Suara.com - Komisi Pemberantasan Korupsi (KPK) mendalami dugaan pemerasan kepada calon tenaga kerja asing (TKA).
Kekinian, penyelidikan menyasar lingkaran kekuasaan di masa lalu dengan memeriksa dua mantan Staf Khusus (Stafsus) Menteri Ketenagakerjaan era Hanif Dhakiri, yaitu Maria Magdalena dan Nur Nadhlifah, pada Selasa (15/7/2025).
Pemeriksaan ini bertujuan untuk memetakan kemungkinan praktik pemerasan terhadap calon TKA juga terjadi pada periode sebelumnya.
“Pemeriksaan masih seputar tentang perkara, apakah praktik-praktik dugaan pemerasan juga terjadi pada periode para saksi tersebut menjadi staf ahli,” kata Juru Bicara KPK Budi Prasetyo, Rabu (16/7/2025).
Selain keduanya, KPK turut memanggil eks Stafsus lain dari era yang sama, Mafirion, yang kini menjabat Anggota DPR RI. Namun, Mafirion berhalangan hadir dan meminta penjadwalan ulang.
8 Tersangka
Langkah KPK memeriksa para saksi dari periode menteri sebelumnya merupakan pengembangan dari penetapan delapan tersangka.
Para tersangka ini diduga menjadi operator lapangan dalam skema pemerasan pengurusan RPTKA.
"KPK telah menetapkan 8 orang tersangka," kata Plh Direktur Penyidikan KPK Budi Sokmo di Gedung Merah Putih KPK, Jakarta Selatan, Kamis (5/6/2025).
Baca Juga: Deretan Mantan Stafsus Menaker Dipanggil KPK untuk Kasus Pemerasan Calon TKA
Tersangka tersebut meliputi pejabat eselon I dan II serta staf di Direktorat Pengendalian Penggunaan Tenaga Kerja Asing (PPTKA) Kemnaker, yakni Dirjen Binapenta 2020-2023 Suhartono (SH); Dirjen Binapenta 2024-2025 Haryanto (HYT); Direktur PPTKA 2017-2019 Wisnu Pramono (WP); Serta lima pejabat dan staf lainnya: DA, GW, PCW, JS, dan AE.
Modus operandinya, para tersangka diduga memaksa agen penyalur TKA untuk memberikan sejumlah uang pelicin.
"TKA yang masuk akan meminta izin berupa RPTKA. Kewenangan penerbitan RPTKA ada di Ditjen Binapenta," ungkap Budi Sokmo.
Praktik ilegal ini diduga kuat terjadi dalam rentang waktu 2020-2023.
Penyelidikan tidak berhenti pada delapan tersangka.

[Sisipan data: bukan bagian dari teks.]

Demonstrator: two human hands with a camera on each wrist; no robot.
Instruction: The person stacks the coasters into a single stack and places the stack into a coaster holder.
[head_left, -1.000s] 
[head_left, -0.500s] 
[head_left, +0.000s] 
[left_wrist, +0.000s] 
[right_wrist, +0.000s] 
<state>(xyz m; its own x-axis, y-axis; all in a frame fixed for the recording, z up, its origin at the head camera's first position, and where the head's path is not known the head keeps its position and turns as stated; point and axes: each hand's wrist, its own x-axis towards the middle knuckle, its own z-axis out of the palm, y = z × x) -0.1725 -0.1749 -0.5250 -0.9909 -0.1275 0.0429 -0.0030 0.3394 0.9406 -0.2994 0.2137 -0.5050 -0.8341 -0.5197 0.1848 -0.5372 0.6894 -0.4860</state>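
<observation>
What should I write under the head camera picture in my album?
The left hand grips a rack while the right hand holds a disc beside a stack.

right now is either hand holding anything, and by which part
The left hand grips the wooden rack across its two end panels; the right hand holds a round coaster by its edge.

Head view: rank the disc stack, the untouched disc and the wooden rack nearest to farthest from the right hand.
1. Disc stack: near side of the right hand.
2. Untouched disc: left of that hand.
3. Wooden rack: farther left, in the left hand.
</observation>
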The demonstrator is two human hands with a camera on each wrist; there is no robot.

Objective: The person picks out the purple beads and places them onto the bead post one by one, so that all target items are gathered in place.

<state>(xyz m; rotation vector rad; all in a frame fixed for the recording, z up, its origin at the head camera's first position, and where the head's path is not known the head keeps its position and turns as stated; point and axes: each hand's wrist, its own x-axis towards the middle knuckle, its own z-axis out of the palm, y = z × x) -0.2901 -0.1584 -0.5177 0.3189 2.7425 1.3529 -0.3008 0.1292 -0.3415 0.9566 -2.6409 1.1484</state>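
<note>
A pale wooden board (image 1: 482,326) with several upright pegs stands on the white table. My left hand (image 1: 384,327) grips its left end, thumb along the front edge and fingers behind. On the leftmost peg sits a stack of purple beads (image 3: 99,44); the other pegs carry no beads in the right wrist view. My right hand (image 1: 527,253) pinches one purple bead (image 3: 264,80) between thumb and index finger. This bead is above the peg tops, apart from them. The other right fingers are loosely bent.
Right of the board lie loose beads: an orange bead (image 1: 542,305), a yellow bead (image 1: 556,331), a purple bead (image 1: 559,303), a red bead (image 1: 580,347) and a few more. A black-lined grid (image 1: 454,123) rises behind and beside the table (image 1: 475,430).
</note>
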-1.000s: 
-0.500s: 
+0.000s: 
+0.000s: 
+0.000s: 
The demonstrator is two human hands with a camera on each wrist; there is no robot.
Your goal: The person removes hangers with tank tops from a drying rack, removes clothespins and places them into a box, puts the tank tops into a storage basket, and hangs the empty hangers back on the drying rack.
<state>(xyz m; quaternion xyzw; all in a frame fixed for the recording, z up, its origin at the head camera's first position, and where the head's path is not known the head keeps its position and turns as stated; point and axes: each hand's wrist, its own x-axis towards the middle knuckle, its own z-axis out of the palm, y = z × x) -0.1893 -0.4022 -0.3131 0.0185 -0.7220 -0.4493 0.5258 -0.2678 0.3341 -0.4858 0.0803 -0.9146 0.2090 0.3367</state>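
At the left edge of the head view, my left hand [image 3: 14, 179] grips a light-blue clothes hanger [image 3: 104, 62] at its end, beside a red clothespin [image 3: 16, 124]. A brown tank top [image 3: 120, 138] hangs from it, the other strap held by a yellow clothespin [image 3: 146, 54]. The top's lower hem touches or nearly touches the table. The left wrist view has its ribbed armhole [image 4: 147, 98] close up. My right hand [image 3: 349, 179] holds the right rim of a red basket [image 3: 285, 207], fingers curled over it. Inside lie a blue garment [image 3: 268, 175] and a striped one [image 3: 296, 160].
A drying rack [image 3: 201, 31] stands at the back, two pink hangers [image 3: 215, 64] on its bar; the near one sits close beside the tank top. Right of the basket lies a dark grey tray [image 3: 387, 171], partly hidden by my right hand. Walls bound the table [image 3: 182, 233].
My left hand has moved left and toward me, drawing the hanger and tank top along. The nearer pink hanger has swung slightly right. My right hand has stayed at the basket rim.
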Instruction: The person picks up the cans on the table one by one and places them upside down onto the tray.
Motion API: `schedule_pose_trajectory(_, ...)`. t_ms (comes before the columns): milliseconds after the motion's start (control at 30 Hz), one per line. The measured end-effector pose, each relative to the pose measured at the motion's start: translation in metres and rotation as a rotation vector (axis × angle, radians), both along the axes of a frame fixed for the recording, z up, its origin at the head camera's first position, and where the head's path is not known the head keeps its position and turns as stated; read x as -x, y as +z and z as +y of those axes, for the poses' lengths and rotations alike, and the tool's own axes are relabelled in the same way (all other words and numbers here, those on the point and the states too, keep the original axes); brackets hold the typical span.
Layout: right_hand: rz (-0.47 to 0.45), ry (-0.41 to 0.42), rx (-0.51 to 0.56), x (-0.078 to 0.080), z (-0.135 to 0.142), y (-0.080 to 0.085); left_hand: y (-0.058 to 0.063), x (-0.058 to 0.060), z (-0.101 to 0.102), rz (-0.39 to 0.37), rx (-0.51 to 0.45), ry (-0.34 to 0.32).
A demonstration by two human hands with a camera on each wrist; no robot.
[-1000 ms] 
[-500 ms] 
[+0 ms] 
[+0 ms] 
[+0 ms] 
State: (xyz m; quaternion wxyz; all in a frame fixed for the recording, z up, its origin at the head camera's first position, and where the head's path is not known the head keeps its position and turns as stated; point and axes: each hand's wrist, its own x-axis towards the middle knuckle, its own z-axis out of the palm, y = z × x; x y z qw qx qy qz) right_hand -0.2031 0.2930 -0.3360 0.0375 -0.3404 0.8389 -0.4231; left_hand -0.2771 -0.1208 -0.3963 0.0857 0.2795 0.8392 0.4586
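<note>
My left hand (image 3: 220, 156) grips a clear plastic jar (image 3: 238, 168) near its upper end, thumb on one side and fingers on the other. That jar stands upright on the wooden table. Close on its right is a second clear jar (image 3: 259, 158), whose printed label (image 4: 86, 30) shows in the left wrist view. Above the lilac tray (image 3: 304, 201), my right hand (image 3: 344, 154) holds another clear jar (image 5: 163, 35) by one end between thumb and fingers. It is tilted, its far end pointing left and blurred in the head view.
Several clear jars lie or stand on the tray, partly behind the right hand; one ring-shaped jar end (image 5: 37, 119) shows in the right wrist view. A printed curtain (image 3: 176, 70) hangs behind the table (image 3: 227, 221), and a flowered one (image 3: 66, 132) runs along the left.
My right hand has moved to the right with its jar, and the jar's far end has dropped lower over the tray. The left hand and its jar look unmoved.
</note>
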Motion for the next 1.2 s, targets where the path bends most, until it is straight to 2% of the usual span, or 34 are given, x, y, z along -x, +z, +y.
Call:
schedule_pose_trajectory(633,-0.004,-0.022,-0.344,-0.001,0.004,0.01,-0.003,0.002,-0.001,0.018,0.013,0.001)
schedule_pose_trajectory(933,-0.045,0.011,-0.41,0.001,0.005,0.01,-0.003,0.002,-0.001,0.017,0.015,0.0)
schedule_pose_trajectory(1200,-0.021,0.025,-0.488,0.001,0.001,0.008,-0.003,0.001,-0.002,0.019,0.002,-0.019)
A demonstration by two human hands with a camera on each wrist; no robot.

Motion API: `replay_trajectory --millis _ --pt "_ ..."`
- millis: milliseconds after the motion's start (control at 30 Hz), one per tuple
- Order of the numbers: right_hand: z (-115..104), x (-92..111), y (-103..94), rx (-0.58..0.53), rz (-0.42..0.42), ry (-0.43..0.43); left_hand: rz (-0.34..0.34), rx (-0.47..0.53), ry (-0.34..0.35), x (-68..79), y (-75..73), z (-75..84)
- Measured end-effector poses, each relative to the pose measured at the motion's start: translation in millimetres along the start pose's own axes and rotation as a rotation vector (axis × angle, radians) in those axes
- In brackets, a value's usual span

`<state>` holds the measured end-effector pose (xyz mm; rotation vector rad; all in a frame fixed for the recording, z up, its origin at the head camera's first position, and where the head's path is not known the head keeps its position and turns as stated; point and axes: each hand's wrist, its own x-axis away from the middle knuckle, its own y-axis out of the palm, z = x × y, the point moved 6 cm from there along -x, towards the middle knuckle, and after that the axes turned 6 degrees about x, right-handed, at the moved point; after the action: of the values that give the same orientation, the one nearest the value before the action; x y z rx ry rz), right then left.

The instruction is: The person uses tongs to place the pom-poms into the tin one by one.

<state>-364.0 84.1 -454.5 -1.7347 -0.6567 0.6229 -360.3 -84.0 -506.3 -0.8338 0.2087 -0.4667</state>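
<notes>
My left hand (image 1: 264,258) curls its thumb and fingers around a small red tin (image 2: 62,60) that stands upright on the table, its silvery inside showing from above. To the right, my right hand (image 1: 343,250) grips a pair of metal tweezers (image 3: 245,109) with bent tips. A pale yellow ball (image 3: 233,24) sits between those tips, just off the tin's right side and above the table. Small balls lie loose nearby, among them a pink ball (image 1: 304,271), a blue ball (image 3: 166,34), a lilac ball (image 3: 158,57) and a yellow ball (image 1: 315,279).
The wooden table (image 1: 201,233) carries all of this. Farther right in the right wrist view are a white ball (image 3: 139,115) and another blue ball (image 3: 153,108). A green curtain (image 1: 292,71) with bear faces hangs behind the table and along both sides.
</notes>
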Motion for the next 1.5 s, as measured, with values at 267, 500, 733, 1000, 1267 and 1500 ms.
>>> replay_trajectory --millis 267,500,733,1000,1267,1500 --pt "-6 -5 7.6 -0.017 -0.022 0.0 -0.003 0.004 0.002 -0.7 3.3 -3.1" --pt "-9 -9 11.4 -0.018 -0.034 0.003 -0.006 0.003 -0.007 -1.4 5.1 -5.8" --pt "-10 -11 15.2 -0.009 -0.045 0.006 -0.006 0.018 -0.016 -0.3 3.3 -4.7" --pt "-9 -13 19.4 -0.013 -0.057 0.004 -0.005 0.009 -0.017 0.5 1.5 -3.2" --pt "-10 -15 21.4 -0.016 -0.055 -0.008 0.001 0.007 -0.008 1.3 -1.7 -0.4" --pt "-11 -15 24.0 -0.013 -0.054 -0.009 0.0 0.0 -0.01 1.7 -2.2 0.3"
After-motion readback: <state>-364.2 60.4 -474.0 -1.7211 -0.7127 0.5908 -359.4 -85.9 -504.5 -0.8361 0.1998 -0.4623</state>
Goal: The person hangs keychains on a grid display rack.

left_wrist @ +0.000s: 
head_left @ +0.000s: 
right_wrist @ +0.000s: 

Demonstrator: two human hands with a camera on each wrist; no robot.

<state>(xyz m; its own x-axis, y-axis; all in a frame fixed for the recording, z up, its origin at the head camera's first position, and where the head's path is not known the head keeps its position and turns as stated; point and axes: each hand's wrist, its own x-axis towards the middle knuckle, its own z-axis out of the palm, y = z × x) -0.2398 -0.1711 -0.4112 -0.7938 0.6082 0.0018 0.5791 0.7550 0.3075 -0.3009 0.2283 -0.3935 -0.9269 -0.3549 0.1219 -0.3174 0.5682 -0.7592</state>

KPK secara terbuka menyatakan adanya potensi untuk memanggil tiga mantan Menteri Ketenagakerjaan, yakni Muhaimin Iskandar (Cak Imin), Hanif Dhakiri, dan Ida Fauziyah.

Keterangan mereka dianggap krusial karena dugaan praktik ini diduga berlangsung lintas periode kepemimpinan sejak 2012.
"Pihak-pihak yang diduga mengetahui dugaan aliran pemerasan terkait dengan perkara RPTKA ini nantinya akan dimintai keterangan oleh penyidik sehingga membuat terang perkara ini," tegas Budi Prasetyo pada kesempatan berbeda (11/6/2025).
Uang dan 9 Kendaraan Disita
Untuk membuktikan adanya aliran dana haram, tim penyidik telah melakukan serangkaian langkah agresif.
Dari penggeledahan di tujuh lokasi berbeda pada 20-23 Mei 2025, termasuk Kantor Kemnaker dan rumah para pejabat terkait, KPK menyita barang bukti signifikan.
“Sampai dengan hari ini, total delapan unit kendaraan roda empat dan satu unit kendaraan bermotor roda dua sudah dilakukan penyitaan,” ujar Budi Prasetyo.
Selain itu, dari penggeledahan di rumah seorang pejabat Kemnaker dan dua kantor agen TKA, KPK turut mengamankan uang tunai sekitar Rp300 juta, buku tabungan penampungan, serta dokumen catatan aliran dana untuk pengurusan RPTKA.
Menjalar ke Imigrasi
Skandal ini kemungkinan tidak hanya melibatkan pihak internal Kemnaker. KPK kini mendalami potensi keterlibatan oknum di Direktorat Jenderal (Ditjen) Imigrasi, institusi yang menjadi gerbang akhir masuknya TKA ke Indonesia.
“KPK tentu akan melihat bagaimana rangkaian masuknya TKA di Indonesia dan itu juga nanti akan menjadi petunjuk penyidik dalam mendalami dan menelusuri dari konstruksi perkara ini secara utuh," kata Budi, Jumat (30/5/2025).